= Geoff Edge =

British Labour Party politician

Geoffrey Edge (born 26 May 1943) is a former British Labour Party politician.

==Biography==
Geoffrey Edge was born in West Bromwich. He was educated at the London School of Economics, from which he received a BA in Geography, and the University of Birmingham. He then became a university lecturer.

==Political career==
Edge was elected member of parliament for the newly created constituency of Aldridge-Brownhills at the February 1974 general election with a majority of only 366 votes. He was re-elected in October 1974 with an increased majority, but lost the seat in 1979 to the Conservative candidate Richard Shepherd.

Whilst in parliament, Edge served as Parliamentary private secretary (PPS) for ministers in the Department for Education and the Privy Council Office.

After losing his seat, Edge served on West Midlands County Council, where he created an economic development department. For 25 years (1982–2007) he was chairman, later chairman and chief executive, of West Midlands Enterprise, which provided long term finance to local companies. He also served as a Labour councillor and Leader of Walsall Metropolitan Borough Council.
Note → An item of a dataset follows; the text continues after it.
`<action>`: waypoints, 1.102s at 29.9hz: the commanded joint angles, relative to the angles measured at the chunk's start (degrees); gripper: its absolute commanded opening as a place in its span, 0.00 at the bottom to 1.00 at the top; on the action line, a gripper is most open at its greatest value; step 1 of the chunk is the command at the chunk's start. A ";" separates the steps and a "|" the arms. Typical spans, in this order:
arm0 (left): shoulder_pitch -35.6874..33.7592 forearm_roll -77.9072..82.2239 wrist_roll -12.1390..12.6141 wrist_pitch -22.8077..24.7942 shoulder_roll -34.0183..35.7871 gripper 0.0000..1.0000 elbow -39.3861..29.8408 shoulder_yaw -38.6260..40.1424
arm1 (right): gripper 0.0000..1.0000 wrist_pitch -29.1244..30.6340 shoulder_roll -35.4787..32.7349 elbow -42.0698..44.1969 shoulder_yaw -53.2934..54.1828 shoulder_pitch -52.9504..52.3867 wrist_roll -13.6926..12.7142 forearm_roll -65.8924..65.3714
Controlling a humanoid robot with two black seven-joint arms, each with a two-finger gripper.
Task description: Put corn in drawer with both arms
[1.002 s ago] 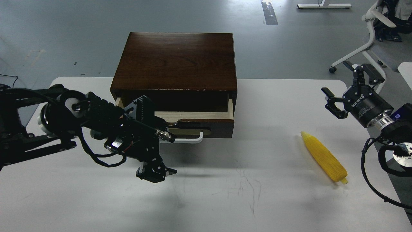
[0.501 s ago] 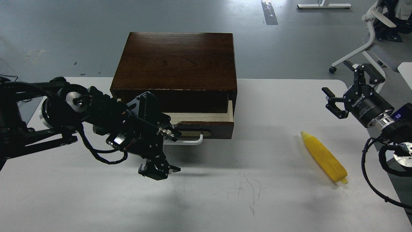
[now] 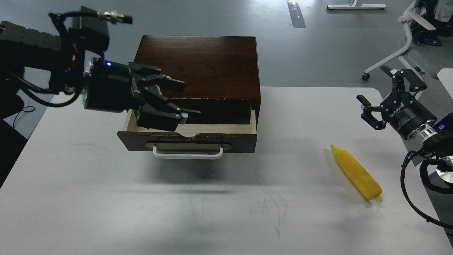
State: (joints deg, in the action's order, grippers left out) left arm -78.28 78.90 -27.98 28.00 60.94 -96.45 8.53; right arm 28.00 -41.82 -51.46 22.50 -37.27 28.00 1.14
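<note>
The yellow corn [image 3: 356,173] lies on the white table at the right, tapered end pointing up-left. The dark wood cabinet [image 3: 194,67] stands at the table's back middle. Its drawer [image 3: 187,142] is pulled partly out, showing a pale wood rim and a white bar handle [image 3: 187,155]. My left gripper [image 3: 177,101] hovers over the drawer's left part with its fingers spread, holding nothing. My right gripper [image 3: 387,95] is open and empty at the table's right edge, above and to the right of the corn.
A white office chair [image 3: 407,39] stands on the grey floor behind the table's right corner. The table [image 3: 226,212] shows faint scratch marks near the front middle. Black cables hang from my right arm [image 3: 410,191] by the table's right edge.
My left arm has risen from in front of the handle to above the drawer's left part. The right gripper has barely moved. The corn has not moved.
</note>
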 commanded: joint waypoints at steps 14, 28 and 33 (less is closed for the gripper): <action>22.81 -75.02 -0.02 0.00 2.00 0.99 26.57 -0.18 | 1.00 0.00 -7.75 -6.89 -0.27 -0.78 0.00 -11.23; 27.92 -82.77 -0.02 0.00 -2.93 0.99 30.18 0.52 | 1.00 0.00 -23.92 -17.70 -1.32 -5.44 0.00 -78.46; 28.01 -82.77 -0.02 0.00 -3.02 0.99 29.74 0.78 | 1.00 0.00 -23.14 -17.89 -5.09 -5.79 0.00 -87.36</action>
State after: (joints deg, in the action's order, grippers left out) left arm -50.37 -3.87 -28.00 28.00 57.93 -66.53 9.21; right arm 28.02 -65.55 -69.44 20.08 -42.77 28.00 -81.93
Edge stood unsuccessfully at the 1987 general election in Birmingham Yardley, but was beaten by the incumbent Conservative David Gilroy-Bevan.

==Other activities==
Edge worked as a Senior Associate at P E International plc (1987–97) and also as an associate director of W S Atkins plc. He is currently (as of 2021) managing director of Geonomics Limited, a company he formed in 2007. The company website states that it is "a specialist regeneration, strategy and business consultancy".